Vendors often complain that per-terabyte pricing obscures differences in performance or quality, but I am confident they can (continue to) meet the marketing challenges that result.
The choice between pre- and post-compression per-terabyte pricing is interesting. Pre-compression pricing is more in line with what users can measure. Post-compression pricing is more in line with the cost of any appliances they might buy.
And by the way — in a market with rampant discounting, list prices can be somewhat theoretical anyhow.
This seems like an appropriate place to add some notes on DB2/InfoSphere Warehouse compression.
- I described the basic DB2/InfoSphere Warehouse compression scheme in a post last year.
- Historically, DB2 compression has been a chargeable option.
- IBM’s compression algorithms generally change at the time of major releases, when it’s appropriate to also change pricing. (If IBM doesn’t change pricing whenever it changes compression algorithms, this whole pricing scheme could get weird fast.)
- IBM is proud of compressing not just data, but also indexes and temp space. IBM fondly believes that this makes its overall compression more effective than Oracle Exadata hybrid columnar compression. The two ways IBM compresses rows are:
- Compressing RIDs (Row IDs). These are always 6 bytes. Since no known IBM customer has a table with >2^47 rows, that’s compressible.
- Automatic prefix compression.
- For data only, Tim Vincent of IBM believes 3X is a good conservative number for estimating compression ratios, at least in a warehouse use case. However, the IBMers who briefed me on InfoSphere Warehouse 9.7.3 used a lesser figure of 55% compression, which is a lot like 2.2X. Everybody seems to agree that compression figures on individual data sets can range from the low 40s to the mid-high 80s.
- Using even Tim Vincent’s figure, $70K/TB of compressed data sounds roughly like $25K/TB of uncompressed data …
- … which is still well more than IBM Netezza charges for hardware and software together.*
*The $20K/TB Netezza price point has been much reduced by Netezza’s improvements in compression ratios.
Returning to the actual IBM InfoSphere Warehouse 9.7.3 release — InfoSphere Warehouse can now be virtualized on VMware. Well, actually, it could be before, but while DB2 certainly has been, my briefers couldn’t think of any examples of InfoSphere Warehouse running on VMware. So perhaps there is something newer/easier about this version.
One last note — active-active replication was mentioned above. It turns out that the current way to do active-active replication in DB2/InfoSphere Warehouse is via a kind of queue-based implementation.
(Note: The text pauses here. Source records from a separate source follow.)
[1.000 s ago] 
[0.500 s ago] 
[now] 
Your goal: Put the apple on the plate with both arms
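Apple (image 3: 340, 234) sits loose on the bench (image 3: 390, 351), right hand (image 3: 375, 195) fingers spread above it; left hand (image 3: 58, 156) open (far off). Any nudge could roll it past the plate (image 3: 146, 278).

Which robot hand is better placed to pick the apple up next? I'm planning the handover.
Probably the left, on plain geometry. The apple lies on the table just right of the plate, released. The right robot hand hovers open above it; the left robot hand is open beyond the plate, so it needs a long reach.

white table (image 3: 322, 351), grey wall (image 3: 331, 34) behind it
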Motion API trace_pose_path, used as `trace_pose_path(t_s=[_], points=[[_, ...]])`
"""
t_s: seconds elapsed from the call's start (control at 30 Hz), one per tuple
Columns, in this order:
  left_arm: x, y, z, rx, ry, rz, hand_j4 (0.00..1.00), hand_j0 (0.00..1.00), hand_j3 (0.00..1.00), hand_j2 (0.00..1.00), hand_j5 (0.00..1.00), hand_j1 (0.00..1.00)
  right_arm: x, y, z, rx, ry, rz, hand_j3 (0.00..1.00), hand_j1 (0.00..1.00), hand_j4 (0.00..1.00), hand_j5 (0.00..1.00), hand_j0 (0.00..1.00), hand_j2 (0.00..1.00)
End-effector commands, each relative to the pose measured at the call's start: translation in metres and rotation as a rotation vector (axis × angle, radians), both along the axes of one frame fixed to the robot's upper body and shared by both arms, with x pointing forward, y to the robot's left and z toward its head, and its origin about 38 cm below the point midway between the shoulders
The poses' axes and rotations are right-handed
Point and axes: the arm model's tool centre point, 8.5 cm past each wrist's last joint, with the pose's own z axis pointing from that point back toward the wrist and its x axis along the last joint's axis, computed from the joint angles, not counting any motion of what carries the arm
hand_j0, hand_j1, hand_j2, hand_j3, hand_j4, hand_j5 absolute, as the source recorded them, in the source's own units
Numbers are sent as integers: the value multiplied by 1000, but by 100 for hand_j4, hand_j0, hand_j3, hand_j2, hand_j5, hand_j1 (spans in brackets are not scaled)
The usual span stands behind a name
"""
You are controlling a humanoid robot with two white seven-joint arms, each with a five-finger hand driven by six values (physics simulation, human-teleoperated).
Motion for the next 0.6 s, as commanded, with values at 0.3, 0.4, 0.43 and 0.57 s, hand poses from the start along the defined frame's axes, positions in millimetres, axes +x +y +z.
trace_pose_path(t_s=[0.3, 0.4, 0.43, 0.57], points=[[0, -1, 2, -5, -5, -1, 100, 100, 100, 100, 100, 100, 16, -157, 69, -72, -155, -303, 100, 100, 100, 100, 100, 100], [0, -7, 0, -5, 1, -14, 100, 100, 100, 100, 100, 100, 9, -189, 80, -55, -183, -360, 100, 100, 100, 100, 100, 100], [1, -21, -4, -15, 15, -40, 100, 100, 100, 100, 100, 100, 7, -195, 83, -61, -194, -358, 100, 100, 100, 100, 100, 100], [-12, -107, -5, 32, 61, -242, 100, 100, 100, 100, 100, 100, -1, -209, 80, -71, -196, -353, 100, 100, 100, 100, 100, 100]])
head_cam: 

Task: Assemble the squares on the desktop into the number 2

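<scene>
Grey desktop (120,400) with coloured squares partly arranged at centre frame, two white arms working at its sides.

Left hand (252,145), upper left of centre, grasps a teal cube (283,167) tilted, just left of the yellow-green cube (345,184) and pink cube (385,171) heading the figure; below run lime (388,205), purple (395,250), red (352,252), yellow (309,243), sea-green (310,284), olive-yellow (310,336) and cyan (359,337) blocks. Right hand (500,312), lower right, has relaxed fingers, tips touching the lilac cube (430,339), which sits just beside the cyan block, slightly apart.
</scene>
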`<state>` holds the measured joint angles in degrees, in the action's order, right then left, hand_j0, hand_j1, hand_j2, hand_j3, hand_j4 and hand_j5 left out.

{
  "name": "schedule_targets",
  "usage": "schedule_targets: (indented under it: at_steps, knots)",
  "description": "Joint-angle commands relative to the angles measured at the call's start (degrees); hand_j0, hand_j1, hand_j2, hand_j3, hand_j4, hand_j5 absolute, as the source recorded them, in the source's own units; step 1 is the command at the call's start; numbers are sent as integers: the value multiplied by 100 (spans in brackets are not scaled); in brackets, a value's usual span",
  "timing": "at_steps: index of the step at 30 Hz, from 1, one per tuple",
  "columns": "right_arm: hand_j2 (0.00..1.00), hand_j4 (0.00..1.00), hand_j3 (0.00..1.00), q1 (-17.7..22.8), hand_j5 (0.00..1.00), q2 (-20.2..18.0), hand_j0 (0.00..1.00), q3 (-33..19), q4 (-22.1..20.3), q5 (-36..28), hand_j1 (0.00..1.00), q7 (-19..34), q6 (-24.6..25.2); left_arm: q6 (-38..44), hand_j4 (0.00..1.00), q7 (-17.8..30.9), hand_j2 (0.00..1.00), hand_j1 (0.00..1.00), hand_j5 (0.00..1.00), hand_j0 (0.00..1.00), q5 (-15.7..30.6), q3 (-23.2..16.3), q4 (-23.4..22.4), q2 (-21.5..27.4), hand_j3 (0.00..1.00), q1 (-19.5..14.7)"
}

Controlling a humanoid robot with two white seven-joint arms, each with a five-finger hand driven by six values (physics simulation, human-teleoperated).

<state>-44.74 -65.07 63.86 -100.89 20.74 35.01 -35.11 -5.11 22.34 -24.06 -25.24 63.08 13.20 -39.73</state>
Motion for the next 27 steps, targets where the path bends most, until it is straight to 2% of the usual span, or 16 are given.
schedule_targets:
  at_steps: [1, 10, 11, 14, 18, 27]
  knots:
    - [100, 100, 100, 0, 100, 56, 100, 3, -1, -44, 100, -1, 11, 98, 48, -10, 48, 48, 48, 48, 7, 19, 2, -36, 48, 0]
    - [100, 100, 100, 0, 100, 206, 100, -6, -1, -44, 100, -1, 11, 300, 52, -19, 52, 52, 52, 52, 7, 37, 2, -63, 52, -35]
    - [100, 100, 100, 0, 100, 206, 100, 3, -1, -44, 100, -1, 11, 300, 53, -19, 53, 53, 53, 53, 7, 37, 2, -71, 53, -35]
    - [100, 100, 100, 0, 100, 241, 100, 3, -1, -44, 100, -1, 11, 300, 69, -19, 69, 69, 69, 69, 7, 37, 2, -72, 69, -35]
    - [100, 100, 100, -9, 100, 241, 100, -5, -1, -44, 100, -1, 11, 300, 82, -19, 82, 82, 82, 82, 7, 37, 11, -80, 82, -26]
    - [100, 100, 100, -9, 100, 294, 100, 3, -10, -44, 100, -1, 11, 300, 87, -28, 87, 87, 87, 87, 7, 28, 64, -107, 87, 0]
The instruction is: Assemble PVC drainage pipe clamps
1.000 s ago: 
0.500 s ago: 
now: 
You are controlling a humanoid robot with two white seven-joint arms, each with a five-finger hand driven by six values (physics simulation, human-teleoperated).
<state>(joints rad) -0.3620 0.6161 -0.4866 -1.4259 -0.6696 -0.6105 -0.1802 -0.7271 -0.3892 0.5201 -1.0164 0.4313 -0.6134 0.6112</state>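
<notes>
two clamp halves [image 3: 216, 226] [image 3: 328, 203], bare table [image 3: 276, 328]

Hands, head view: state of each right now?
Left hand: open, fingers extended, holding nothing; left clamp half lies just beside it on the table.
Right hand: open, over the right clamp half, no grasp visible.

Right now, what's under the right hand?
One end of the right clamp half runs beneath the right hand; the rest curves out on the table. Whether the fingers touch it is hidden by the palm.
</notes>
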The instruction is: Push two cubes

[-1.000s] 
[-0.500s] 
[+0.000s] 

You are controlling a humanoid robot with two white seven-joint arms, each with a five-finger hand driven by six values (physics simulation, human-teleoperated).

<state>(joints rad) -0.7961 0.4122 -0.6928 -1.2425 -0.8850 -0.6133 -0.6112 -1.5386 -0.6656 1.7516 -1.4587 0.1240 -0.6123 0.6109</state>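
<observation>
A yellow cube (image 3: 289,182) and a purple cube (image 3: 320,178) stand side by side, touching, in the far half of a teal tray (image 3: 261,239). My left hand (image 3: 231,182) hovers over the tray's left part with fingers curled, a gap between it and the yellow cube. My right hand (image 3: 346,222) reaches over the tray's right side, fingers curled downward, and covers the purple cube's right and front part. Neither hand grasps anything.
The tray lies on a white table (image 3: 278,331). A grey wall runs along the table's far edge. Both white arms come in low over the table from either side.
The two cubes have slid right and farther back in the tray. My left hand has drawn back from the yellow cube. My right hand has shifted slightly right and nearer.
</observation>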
IBM is working on making that easier to implement — i.e. on a par with high availability/disaster recovery — in a further release.
Comments
One Response to “IBM InfoSphere Warehouse pricing, packaging, compression and more”
Leave a Reply
Replication Server – Q Replication comes bundled with InfoSphere Warehouse and has WebSphere MQ to take log data changes from source to apply them to a target. It already supports high availability/disaster recovery with low latency.
There is also InfoSphere CDC (formerly DataMirror) is the replication option that supports other database platforms. Has an option for InfoSphere Warehouse where you license it for the Warehouse DB and use it for unlimited data sources. Active/active replication of data into the Warehouse from Oracle, SQL Server, DB2 etc. I think guaranteed delivery of data into the warehouse is even more important than HA.